# [WHAT YOU HAVE TO DO]
Each line below that includes the word "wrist" is to be reported.

# [DATA EXCERPT]
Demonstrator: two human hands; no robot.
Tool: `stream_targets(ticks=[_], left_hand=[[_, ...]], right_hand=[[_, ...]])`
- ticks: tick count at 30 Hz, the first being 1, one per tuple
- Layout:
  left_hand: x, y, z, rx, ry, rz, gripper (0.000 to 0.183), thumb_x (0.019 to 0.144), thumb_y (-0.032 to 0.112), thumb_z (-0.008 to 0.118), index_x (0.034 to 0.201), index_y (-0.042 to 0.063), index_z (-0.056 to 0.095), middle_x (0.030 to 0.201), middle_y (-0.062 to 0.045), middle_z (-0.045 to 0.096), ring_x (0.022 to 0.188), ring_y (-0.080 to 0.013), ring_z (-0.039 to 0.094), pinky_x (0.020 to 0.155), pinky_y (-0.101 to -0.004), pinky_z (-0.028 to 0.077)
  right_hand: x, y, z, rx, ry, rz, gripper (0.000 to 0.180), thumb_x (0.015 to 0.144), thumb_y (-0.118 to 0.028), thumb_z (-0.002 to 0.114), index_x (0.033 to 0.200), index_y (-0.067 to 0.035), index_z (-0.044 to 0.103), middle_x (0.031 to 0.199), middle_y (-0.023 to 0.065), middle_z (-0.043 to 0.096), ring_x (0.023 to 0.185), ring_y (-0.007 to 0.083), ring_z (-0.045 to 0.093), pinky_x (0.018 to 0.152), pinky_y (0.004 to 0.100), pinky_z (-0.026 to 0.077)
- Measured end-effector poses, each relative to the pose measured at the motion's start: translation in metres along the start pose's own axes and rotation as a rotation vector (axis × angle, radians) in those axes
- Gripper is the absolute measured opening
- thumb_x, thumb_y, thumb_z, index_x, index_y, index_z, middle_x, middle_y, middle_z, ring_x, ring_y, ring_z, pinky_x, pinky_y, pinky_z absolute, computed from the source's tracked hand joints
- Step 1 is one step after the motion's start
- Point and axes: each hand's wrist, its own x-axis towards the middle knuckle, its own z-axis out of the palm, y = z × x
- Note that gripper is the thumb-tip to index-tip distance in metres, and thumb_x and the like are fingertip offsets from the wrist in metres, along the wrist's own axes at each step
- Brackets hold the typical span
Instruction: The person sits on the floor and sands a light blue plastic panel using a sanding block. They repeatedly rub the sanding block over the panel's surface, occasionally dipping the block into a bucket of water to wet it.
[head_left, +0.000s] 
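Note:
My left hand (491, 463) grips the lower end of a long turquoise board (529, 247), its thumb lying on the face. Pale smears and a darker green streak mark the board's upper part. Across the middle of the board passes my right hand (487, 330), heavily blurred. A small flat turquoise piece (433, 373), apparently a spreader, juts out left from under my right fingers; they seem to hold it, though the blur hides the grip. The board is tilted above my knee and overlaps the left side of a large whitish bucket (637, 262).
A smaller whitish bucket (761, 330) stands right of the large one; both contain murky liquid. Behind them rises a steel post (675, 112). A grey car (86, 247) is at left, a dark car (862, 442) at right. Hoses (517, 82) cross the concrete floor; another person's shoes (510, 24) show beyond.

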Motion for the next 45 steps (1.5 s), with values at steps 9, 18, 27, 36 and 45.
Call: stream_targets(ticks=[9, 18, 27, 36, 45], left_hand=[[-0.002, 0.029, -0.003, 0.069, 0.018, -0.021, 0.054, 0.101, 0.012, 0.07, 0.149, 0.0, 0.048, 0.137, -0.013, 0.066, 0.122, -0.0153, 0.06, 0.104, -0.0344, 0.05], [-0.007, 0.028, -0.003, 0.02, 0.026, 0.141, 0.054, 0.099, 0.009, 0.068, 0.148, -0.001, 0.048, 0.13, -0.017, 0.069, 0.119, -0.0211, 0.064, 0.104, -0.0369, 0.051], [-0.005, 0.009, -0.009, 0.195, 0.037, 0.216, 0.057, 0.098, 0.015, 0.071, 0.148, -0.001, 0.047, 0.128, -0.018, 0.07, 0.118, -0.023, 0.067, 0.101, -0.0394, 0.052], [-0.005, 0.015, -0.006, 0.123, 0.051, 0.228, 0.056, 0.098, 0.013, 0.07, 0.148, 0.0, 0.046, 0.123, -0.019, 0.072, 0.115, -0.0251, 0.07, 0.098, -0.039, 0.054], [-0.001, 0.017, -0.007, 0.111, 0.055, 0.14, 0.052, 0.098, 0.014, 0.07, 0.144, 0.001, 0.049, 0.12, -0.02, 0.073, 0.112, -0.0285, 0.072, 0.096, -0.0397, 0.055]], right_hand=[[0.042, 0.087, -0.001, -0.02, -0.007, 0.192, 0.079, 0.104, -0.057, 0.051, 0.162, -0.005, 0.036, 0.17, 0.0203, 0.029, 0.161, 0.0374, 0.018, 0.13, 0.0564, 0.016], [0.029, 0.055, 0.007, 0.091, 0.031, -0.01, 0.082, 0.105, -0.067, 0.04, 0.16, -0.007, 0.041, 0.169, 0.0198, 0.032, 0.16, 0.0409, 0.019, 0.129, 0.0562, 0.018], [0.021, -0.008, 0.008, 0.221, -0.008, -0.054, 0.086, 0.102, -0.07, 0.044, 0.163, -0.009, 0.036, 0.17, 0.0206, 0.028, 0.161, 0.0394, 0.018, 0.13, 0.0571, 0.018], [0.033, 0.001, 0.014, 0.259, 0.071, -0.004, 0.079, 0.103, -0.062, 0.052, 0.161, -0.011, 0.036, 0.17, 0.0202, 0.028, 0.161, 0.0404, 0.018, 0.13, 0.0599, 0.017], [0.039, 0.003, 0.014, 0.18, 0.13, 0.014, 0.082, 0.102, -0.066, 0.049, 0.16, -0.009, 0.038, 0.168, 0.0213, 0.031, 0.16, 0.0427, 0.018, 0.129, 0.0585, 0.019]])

# [RESPONSE BOX]
- Point and axes: each hand's wrist, its own x-axis towards the middle knuckle, its own z-axis out of the palm, y = z × x
- Note that gripper is the thumb-tip to index-tip distance in metres, and thumb_x and the like are fingertip offsets from the wrist in metres, along the wrist's own axes at each step

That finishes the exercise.